Her blue eyes were red-rimmed and bloodshot as she looked at him. "But you. Lee, I saw your face when you found out I was pregnant. I heard you tell Connor that you loved him when you left L.A. Even when you thought he wasn't yours, you loved him. You're a better parent than I can be. You aren't afraid like I am. He's yours, Liam. And you deserve to have him." She held Connor out again, and this time, Angel took him. He held the warm little body close to his own. Connor didn't even wiggle around, just snuggled up to Angel and laid his head against his father's shoulder.-

The next day, Angel had met his friends in Buffy's living room. He told them everything and for the first time understood fully how insane his life was. His story was long, made longer by the questions asked by the people he'd come to care for like family. The entire time, Connor sat in front of him, munching on Fig Newtons and coloring in the Winnie the Pooh coloring book that Joyce had given him.

But the most insane part of it was that Buffy didn't leave him. He wasn't chased out of Sunnydale by an angry mob. Sure, no one really trusted him anymore, but he was still a part of the group. Darla left after about a week and that had been the last time Angel had seen her. She left Connor with him.

What truly struck the detective as unfair was that when he was finally chased out of Sunnydale, uprooting Connor from his home again, it was because of something Angelus had done.

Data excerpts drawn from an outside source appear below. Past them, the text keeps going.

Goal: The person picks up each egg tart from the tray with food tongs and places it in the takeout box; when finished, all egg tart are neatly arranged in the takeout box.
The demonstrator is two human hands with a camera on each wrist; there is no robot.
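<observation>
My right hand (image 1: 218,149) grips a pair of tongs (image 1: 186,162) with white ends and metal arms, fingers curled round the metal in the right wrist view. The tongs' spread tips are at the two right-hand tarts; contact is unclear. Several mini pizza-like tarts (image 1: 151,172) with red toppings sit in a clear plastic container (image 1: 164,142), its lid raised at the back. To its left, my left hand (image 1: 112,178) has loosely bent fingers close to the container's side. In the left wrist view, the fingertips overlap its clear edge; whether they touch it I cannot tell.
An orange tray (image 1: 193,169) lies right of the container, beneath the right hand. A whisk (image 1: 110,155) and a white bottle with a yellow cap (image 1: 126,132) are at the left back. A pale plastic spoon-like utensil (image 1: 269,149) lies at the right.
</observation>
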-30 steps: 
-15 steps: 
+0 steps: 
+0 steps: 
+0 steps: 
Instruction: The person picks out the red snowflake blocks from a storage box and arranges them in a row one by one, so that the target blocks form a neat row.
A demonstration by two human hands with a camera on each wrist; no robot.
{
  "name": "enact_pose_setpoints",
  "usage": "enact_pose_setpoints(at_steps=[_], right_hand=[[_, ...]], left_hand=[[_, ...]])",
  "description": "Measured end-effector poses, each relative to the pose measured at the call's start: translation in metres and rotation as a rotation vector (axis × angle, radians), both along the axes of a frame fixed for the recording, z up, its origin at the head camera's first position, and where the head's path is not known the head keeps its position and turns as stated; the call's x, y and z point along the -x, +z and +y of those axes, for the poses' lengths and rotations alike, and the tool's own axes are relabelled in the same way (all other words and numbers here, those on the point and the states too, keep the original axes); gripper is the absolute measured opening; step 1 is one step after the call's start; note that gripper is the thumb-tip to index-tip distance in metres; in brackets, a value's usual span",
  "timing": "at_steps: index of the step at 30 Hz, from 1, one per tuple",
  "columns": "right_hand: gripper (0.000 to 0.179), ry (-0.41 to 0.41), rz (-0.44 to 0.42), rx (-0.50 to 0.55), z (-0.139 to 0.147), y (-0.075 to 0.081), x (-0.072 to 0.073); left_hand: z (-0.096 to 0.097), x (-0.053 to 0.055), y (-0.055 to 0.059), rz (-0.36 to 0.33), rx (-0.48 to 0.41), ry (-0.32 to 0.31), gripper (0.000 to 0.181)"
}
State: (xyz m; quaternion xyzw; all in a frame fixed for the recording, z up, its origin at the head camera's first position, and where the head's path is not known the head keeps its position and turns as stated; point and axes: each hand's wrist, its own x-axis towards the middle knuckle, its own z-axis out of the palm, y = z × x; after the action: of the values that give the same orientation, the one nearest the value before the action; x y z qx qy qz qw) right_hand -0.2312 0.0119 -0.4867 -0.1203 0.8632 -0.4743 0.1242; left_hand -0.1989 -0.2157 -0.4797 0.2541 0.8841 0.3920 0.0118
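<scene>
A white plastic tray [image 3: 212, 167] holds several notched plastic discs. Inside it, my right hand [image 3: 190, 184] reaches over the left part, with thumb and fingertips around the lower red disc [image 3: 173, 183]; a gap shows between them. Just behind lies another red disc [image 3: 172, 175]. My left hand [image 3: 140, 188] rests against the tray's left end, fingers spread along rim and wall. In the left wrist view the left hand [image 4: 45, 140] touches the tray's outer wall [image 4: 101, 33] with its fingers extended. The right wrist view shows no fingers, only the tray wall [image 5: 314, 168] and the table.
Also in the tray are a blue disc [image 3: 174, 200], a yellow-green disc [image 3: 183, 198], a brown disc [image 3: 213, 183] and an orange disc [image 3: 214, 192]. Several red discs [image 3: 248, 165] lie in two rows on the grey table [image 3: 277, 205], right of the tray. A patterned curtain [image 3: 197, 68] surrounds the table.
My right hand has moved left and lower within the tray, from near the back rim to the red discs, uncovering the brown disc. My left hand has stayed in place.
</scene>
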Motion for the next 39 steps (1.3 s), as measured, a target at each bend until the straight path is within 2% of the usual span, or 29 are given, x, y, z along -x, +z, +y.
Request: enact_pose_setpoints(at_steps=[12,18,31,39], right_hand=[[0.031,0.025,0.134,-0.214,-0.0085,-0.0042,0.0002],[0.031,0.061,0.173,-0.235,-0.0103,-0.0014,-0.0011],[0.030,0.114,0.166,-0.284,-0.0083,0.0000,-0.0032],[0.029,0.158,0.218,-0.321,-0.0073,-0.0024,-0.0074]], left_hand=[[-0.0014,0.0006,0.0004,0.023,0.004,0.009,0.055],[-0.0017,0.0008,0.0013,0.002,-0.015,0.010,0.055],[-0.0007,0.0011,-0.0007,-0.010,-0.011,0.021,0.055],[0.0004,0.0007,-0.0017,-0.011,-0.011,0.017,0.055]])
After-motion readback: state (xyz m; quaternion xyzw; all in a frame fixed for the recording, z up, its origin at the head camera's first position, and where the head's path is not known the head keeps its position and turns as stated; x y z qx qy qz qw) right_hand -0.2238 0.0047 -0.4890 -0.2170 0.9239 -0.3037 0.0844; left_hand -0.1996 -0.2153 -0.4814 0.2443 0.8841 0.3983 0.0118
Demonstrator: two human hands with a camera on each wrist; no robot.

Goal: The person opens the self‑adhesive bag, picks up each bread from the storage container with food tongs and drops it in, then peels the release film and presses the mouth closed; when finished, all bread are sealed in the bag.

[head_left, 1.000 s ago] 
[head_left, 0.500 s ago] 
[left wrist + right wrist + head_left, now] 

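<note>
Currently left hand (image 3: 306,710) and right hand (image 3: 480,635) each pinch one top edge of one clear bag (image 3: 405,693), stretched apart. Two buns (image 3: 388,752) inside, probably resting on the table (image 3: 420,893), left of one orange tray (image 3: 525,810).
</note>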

So was the story of Angel's life.

Dammit, the brunette though wryly. I'm brooding again. He could hear Spike unhooking the gas pump from the car, swearing angrily. The driver's side door was nearly ripped open as Spike threw himself in. He was growling curses under his breath as they peeled out of the gas station, leaving rubber burns behind, no doubt.

"You awake, Peaches?" Spike asked.

"Um, yeah, getting there," Angel responded, yawning a little.

"Good, means I can yell." Spike took a deep breath. "That fat, pimply little ponce of a human being wouldn't take my damn money!"

"Why's that?" Angel asked, sitting up.

"Because they don't take 'English money'," Spike hissed, faking a falsetto voice. "They speak the bloody freaking language, so what the bloody hell is wrong with the bloody money! Should shoot off his bollocks, if they've even dropped! See how inclined he is to take me money then!"

"Are you finished?" Angel questioned. Spike's rants were sometimes very amusing. The Englishman nodded. "Are we talking pounds here, or did you have euros?"

"Pounds," Spike responded. "And don't ask why they're all I have in me wallet, because 'm honestly not sure."

The detective smiled. Despite the painful assault of memories on his mind, he felt remarkably good. He'd slept off his jet lag, apparently. "How far are we from Redgrass?"

"Just a couple of miles." Spike grinned back at him. "And be ready, Peaches, 'cause when we get there, the real fun starts."